ACTIVITY - The required output is a copy of each line in the material below that includes "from".
▼▼▼
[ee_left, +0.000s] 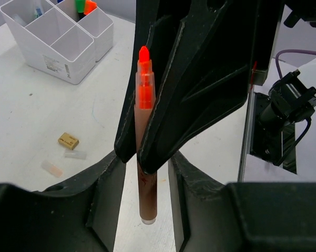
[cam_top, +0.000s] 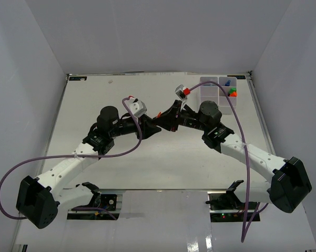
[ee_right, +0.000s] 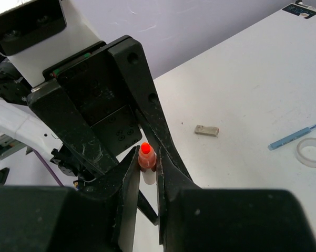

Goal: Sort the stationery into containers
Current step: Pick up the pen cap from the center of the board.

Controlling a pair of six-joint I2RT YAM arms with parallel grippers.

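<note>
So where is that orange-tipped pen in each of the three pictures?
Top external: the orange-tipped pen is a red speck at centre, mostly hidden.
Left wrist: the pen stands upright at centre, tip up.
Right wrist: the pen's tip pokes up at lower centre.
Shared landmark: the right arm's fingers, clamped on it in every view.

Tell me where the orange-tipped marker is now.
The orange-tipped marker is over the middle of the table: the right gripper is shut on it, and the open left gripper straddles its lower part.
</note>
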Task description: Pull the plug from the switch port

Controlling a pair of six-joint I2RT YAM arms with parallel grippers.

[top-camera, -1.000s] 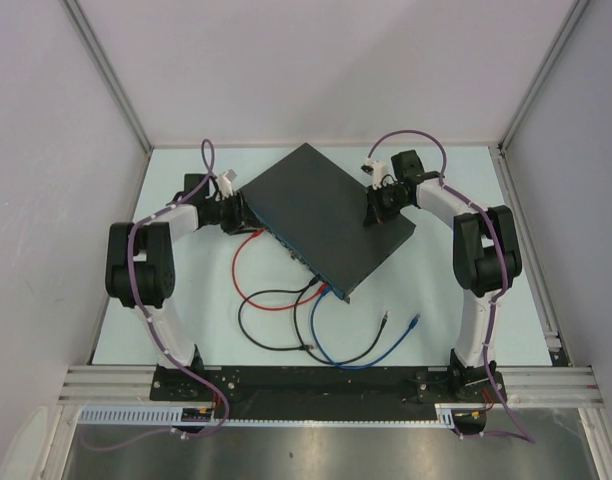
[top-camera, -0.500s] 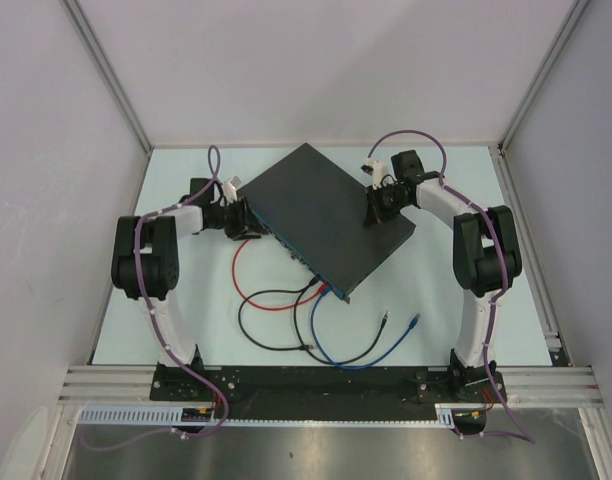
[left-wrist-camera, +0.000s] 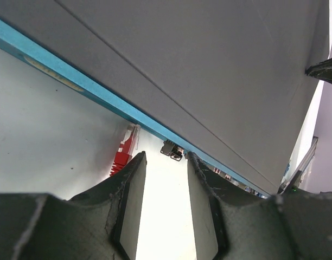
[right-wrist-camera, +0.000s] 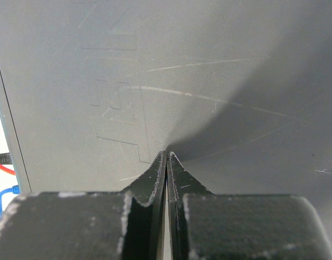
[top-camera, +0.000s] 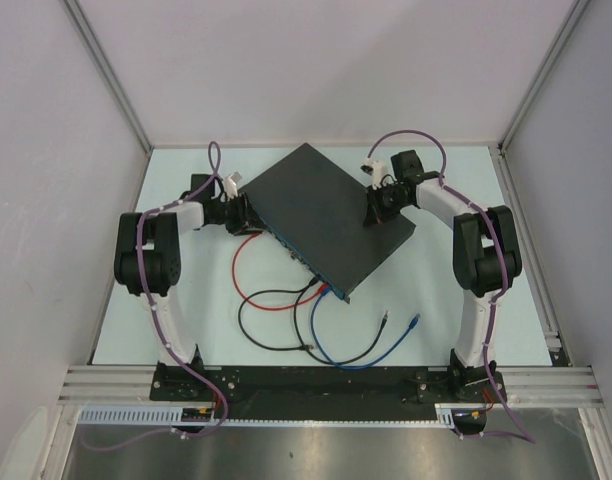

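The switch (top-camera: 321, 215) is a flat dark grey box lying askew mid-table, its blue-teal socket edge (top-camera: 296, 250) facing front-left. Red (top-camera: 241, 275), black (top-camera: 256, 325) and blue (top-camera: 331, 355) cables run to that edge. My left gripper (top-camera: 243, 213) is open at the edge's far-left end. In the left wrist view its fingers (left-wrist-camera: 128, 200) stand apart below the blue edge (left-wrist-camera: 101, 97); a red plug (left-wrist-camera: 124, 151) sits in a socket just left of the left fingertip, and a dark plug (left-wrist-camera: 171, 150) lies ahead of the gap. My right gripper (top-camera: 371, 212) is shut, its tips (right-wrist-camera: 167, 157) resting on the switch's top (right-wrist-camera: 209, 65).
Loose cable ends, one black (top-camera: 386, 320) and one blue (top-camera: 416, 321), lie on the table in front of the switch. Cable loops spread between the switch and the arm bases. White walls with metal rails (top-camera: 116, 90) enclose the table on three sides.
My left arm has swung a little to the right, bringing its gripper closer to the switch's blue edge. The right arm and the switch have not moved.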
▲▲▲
WRITTEN ANSWER -
Current step: Pick up the pen cap from the center of the board.
Task description: Pull the plug from the switch port

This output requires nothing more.